Benbow is a gorgeous 4 year old male neutered ‘Goldendoodle’ and client of ours who presented to Izzy in late November with a 4 day history of not being his normal self, a bit down in the dumps with a reduced appetite and excessive smelly dribbling! There was discussion as to whether he had been poisoned, a common concern for owners. However, after talking through the recent history with the family, this seemed less likely, and he is on the whole a good boy who doesn’t scavenge on walks, nor play with sticks!
On examination Benbow was quiet, and not his usual bouncy self, with lots of smelly blood-tinged saliva and a large swelling underneath his jaw. He also had a raised temperature.
Investigating the large firm swelling of unknown origin was the next diagnostic step, but to reduce the risk of necrosis from fine needle aspiration sampling, Benbow was started on some medications for 48 hours prior: meloxicam for its pain relief, anti-inflammatory and anti-pyrexic effects as well as antibiotics for likely bacterial infection.
The likely differential diagnoses’ for this kind of swelling with these symptoms were a salivary mucocele, foreign body such as a stick or grass seed, abscess, inflammation or mass.
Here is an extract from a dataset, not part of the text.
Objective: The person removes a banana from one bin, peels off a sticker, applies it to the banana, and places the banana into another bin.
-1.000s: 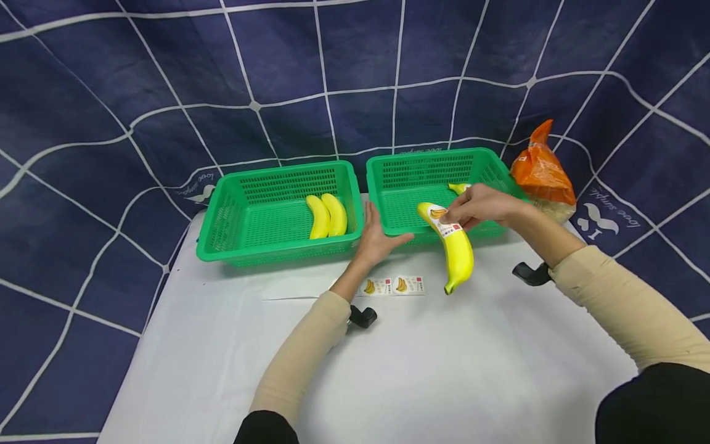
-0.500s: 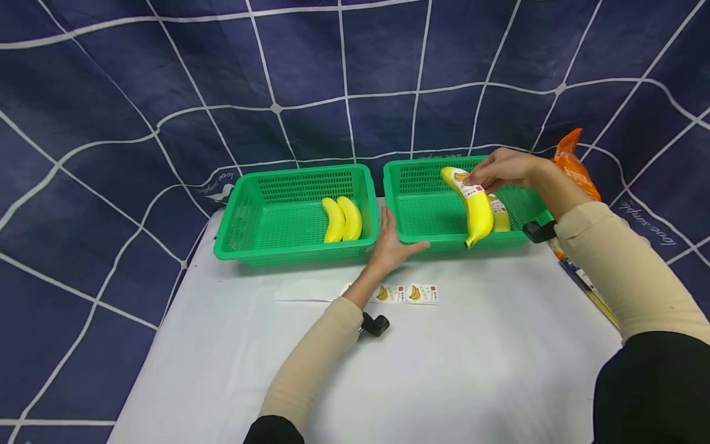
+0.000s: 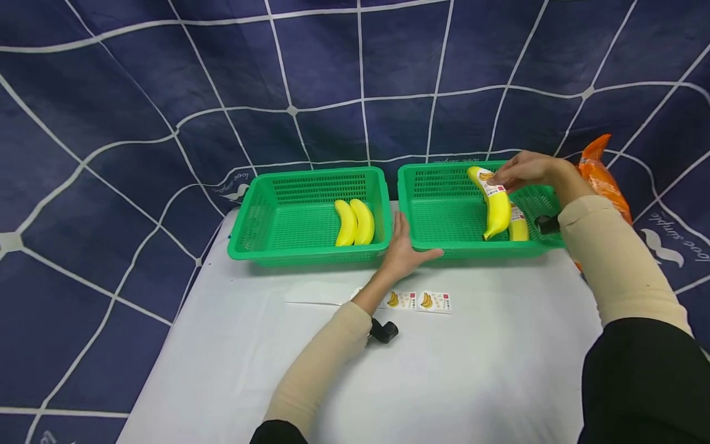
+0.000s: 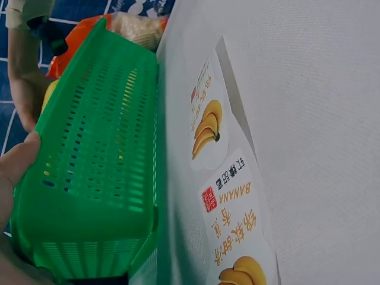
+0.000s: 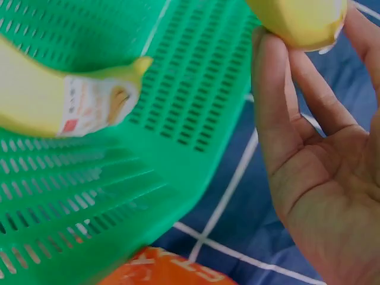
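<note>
My right hand (image 3: 524, 169) pinches a yellow banana (image 3: 497, 206) with a white label, tilted over the right green basket (image 3: 440, 228). In the right wrist view, thumb and fingertips press on that banana (image 5: 303, 21) at the top edge. Another labelled banana (image 5: 35, 89) lies inside the basket, partly behind the held one in the head view. My left hand (image 3: 403, 251) is at the right basket's near left corner, fingers extended and thumb spread along the front rim. On the table below it lies a strip of banana stickers (image 3: 432, 301), partly covered by the left forearm.
Left of it stands a second green basket (image 3: 288, 228) with two unlabelled bananas (image 3: 355, 223). An orange bag (image 3: 604, 179) sits beyond the right basket. A dark blue checked curtain (image 3: 327, 74) hangs behind the white table (image 3: 471, 370).
My right hand has carried the labelled banana back and right, from in front of the right basket to over it. The left hand keeps its place at the corner. The head view has shifted.
</note>
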The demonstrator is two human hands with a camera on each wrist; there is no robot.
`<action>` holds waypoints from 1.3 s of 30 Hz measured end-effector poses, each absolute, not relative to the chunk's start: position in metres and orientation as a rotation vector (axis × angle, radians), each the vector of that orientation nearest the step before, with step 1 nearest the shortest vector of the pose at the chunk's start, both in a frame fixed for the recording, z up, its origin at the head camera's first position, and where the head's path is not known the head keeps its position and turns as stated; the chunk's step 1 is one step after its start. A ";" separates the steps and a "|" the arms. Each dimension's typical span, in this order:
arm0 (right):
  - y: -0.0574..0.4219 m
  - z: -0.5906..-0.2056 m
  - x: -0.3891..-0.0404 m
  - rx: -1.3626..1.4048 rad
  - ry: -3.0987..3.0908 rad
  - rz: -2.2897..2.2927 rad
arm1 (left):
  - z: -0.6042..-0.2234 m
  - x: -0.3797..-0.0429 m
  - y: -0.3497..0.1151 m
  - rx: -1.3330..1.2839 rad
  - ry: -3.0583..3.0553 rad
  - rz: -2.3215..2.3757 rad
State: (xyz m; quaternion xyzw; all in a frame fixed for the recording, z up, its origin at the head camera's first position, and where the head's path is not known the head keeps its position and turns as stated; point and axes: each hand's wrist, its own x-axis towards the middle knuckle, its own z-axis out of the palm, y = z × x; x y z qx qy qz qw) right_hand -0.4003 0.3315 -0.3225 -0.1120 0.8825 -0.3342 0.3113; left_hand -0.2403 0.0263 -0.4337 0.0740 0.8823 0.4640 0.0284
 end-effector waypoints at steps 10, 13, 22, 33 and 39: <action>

Within a day of starting the medications, the family reported that he seemed much improved in himself though there was now discharge coming from underneath his chin, which looked mostly like pus suggesting the swelling was likely an abscess. The area was clipped, cleaned and flushed with saline but there was no evidence of any foreign material there that might cause this kind of reaction. Ideally the next step would have been to examine the wound and draining tract under a general anaesthetic to work out how the abscess had formed.
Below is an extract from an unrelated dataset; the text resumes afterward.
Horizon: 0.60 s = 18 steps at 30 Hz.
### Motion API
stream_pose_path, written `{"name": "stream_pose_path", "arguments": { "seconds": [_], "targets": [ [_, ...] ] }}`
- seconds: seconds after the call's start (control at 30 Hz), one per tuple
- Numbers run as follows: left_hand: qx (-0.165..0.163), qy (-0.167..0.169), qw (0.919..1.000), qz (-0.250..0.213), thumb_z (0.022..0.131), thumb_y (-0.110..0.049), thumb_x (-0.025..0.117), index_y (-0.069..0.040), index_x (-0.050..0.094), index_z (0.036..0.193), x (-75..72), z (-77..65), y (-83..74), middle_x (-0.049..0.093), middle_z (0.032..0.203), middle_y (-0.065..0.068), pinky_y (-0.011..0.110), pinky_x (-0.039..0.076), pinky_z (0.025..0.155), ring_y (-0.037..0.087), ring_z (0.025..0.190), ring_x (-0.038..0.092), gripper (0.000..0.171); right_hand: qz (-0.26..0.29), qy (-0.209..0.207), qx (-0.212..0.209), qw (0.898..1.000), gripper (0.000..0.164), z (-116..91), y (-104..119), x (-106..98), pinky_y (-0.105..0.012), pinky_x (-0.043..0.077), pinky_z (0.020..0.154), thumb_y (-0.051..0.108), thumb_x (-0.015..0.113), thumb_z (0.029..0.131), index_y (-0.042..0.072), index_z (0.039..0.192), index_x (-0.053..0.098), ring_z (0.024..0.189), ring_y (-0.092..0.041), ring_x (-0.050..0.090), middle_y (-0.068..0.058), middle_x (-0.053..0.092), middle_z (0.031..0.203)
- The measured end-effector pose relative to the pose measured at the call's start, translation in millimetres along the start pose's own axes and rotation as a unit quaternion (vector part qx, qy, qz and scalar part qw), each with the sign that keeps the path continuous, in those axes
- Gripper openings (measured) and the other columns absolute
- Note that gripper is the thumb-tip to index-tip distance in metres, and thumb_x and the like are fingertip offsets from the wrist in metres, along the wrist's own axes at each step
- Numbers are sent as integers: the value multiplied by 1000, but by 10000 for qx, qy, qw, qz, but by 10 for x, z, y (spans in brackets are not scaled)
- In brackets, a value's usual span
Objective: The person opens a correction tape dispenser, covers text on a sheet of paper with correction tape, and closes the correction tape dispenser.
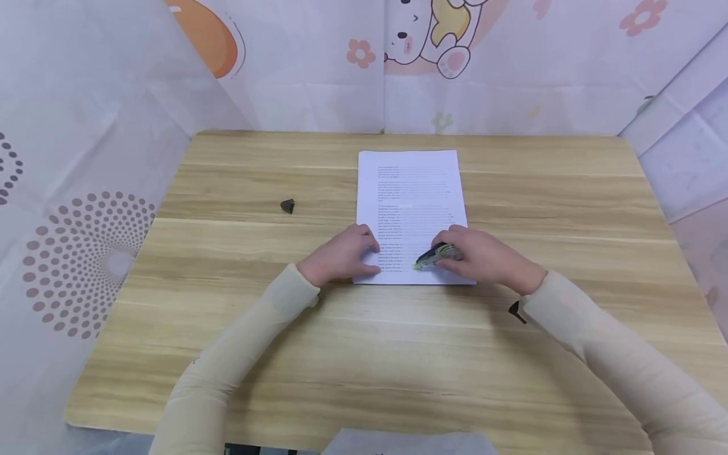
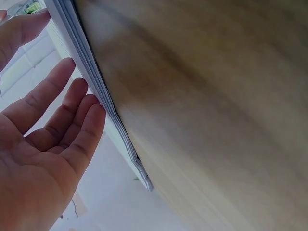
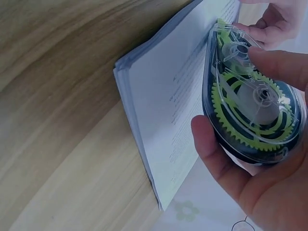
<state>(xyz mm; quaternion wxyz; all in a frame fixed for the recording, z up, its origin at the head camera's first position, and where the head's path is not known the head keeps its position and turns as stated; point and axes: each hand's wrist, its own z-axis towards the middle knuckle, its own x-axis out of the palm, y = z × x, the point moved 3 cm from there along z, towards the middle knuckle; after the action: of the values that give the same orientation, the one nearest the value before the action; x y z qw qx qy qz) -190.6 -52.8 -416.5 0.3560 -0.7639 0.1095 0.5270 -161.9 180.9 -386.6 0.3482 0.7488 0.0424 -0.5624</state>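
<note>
A stack of printed paper (image 1: 412,189) lies on the wooden table. My right hand (image 1: 474,253) grips a correction tape (image 3: 255,96), which has a clear case with black parts and bright green gears. In the head view its green tip meets the lower lines of text. My left hand (image 1: 345,254) rests at the lower left edge of the stack. In the left wrist view the fingers (image 2: 84,137) are loosely bent, with their tips against the paper's side edge, and the thumb is spread apart from them.
A small dark cap (image 1: 288,206) lies on the table (image 1: 244,246) to the left of the paper. Patterned curtains (image 1: 307,82) hang behind the table and at both its sides.
</note>
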Motion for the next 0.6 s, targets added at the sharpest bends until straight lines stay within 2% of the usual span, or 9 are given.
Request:
{"name": "stream_pose_path", "arguments": {
  "seconds": [0.6],
  "targets": [
    [-234, 237, 9994, -3, 78, -29, 74, -3, 67, 106, -21, 14, -37, 58, 108, 8, 33, 42, 93, 21, 101, 51, 38, -877, 7, -311, 9957, 23, 31, 190, -22, -27, 41, 59, 11, 69, 80, 7, 102, 63, 63, -13, 46, -5, 57, 83]
  ]
}}
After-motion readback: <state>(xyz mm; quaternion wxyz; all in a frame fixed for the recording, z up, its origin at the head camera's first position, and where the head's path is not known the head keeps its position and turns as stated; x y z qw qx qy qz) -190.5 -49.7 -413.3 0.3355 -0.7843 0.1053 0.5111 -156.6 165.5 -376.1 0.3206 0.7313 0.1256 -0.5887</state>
The thought of a general anaesthetic can be scary for owners and it is tempting to delay more invasive intervention in the hope that conservative medical treatment will resolve the problem, but in many cases, particularly this one, the benefits of a general anaesthetic and early surgical intervention outweigh the risks. General anaesthesia in pets enables us to much more thoroughly examine abscesses, wounds, draining tracts and the extent of damage as the patient can’t move and can’t feel pain.
A week or so later, with little improvement conservatively, Benbow was admitted for general anaesthesia and surgical exploration of the non-resolving abscess and wound. Benbow was given a pre-anaesthetic medication to ensure he was relaxed and had pain relief on board before inducing the anaesthetic. After induction of anaesthetics, dogs are intubated to allow us control of their airways. On intubation, an abnormal hard structure was identified right at the back of the mouth, near the base of the tongue. This was the foreign body we had been looking for!
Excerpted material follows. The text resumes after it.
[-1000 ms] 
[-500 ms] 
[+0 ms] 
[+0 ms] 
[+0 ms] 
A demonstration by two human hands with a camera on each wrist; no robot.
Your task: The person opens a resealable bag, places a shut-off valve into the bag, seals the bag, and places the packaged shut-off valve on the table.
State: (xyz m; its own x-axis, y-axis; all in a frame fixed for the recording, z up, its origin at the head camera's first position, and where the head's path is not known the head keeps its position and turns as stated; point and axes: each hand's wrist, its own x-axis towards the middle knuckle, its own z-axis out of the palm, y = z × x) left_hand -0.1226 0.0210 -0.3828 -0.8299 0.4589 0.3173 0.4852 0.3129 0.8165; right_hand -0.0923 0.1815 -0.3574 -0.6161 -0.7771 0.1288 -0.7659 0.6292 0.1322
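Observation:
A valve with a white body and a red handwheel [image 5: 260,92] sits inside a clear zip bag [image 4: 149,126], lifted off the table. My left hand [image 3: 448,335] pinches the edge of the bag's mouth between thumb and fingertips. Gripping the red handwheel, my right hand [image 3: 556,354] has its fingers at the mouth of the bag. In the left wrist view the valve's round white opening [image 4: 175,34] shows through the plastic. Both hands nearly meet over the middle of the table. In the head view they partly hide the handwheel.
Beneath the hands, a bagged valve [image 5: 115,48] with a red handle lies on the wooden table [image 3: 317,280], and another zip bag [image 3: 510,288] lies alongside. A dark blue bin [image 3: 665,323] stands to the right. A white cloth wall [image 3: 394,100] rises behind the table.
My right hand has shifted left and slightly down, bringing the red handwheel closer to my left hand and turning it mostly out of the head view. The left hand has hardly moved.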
Though Benbow had a good history for leaving sticks alone... a 7cm piece of wood was removed using forceps.
Luckily there seemed to be no damage to any teeth or vessels. The large wound remaining was examined to check for further pieces of stick and to assess the extent of the infection tract. The wound was then flushed with sterile saline at high pressures and the region palpated - no further fragments were found. The wounds were left open to allow for further drainage and Benbow recovered quickly from the anaesthetic, before being discharged with pain relief, anti-inflammatories and antibiotics medicine.
Surgical intervention led to a much greater response to healing as the source and cause of the body’s inflammatory reaction had been removed.
Benbow now is back to his normal happy self, but the question remains, where did he find this mystery stick?!